I have modified the traditions I grew up with in family and church. I let go of many that felt like burdens or that my journalist job wouldn’t accommodate or that felt a bit hypocritical — like attending Mass just that one time of year, even though it is, in the right church, quite magical; I still do it on the rare times I’m in my home village. I added others that honor family and friends without the pressures, and that give me a sense of stillness I don’t normally feel. I don’t deny my wraparound, which is Christmas, but I know that a vast part of the world has other touchstones.

So I have come to think of this time of year more as solstice season. That, it seems, is something we all share — whether in the long days south of the equator or the long, long nights up north.

The miracles around us

I also began to pay attention to what I think of as my “Christmas miracles.” I don’t remember when it started — maybe the year I was alone and unmoored and a favorite aunt and uncle came to my house with a Brussel sprout stalk stuck in a pottery vase and hung with Polish ornaments. Few of these miracles come in gift wrap and ribbon. Rather they are little moments of unrequired thoughtfulness: The neighbor who came to shovel my steps in a rare Seattle snowstorm; he was still wearing his house slippers. The barista at the neighborhood cafe who wrapped up the last piece of olive oil cake and tucked it in my bag with a wink: no charge. Discovering an old stash of icicle lights that just fit across the porch beam on the cabin.
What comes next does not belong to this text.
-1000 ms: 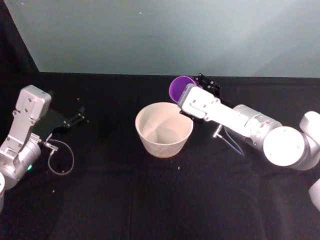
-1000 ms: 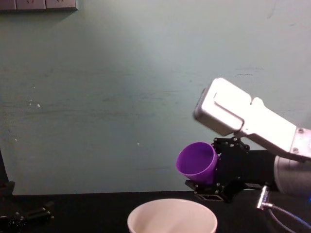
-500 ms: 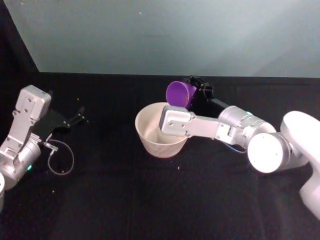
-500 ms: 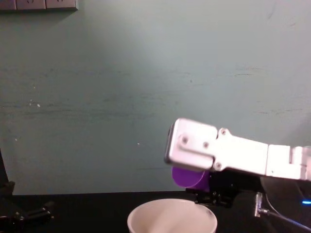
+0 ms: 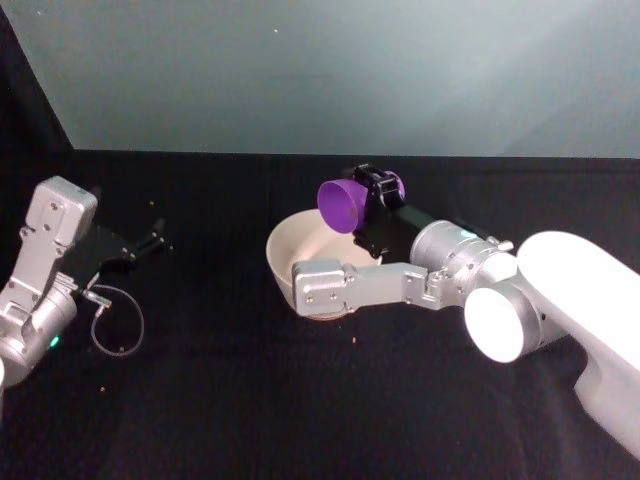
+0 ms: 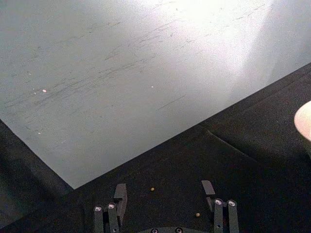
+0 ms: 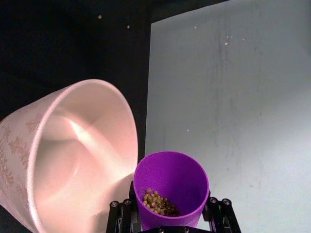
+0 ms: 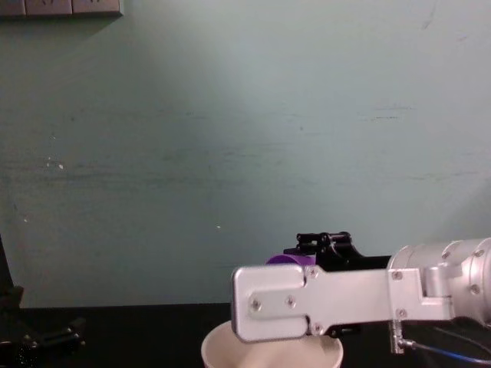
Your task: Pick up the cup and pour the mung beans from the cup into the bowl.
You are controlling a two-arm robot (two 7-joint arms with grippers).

This year, the miracles (so far) came from one of the few neighbors near my cabin. When the power went out during heavy snow and winds Monday night, she was at the door to say their generator was running and I could come there for the night. She also offered the loan of her husband and his snowblower. Then last night, I heard footsteps on the back stoop. I found a lovely pine-and-juniper wreath hanging on the doorknob, and a trail of small bootprints leading out the driveway: My neighbor is elf-sized.

I was thinking of all this last night as I shoveled snow for the fourth day in a row. Snow, too, is a miracle to me after almost three decades of missing it in wet-winter Seattle. But the real miracle: That I was shoveling. A year ago, with a too-long list of those hip-and-back joint ailments that walk with age, I could not have hefted my red shovel without gasps of pain and language bluer than the winter night. Now I only swore when the snow stuck to the shovel. Then I went inside for some Pam, sprayed the plastic scoop, and got back into the rhythm. (Yes, it works. For a while. I have lots of Pam.) Part of this miracle, of course, involve things like hip replacement and cortisone shots. Also reliable health insurance — although that has a ways to go. But more was the sound of the shovel scraping through the snow, the clouds of vapor as I breathed, the stars blinking through a flannel sky.

Mountain Editor was here when I finished. He had brought me his weekly newspaper and that day’s copy of The Seattle Times. He read me the Super Quiz as I cooked a peasant dinner. Over chicken stew and rice, we talked about the things we had both found noteworthy in the news.

I realized then that the “daily miracle” that is journalism is far more than a clever motto, and lasts the year long.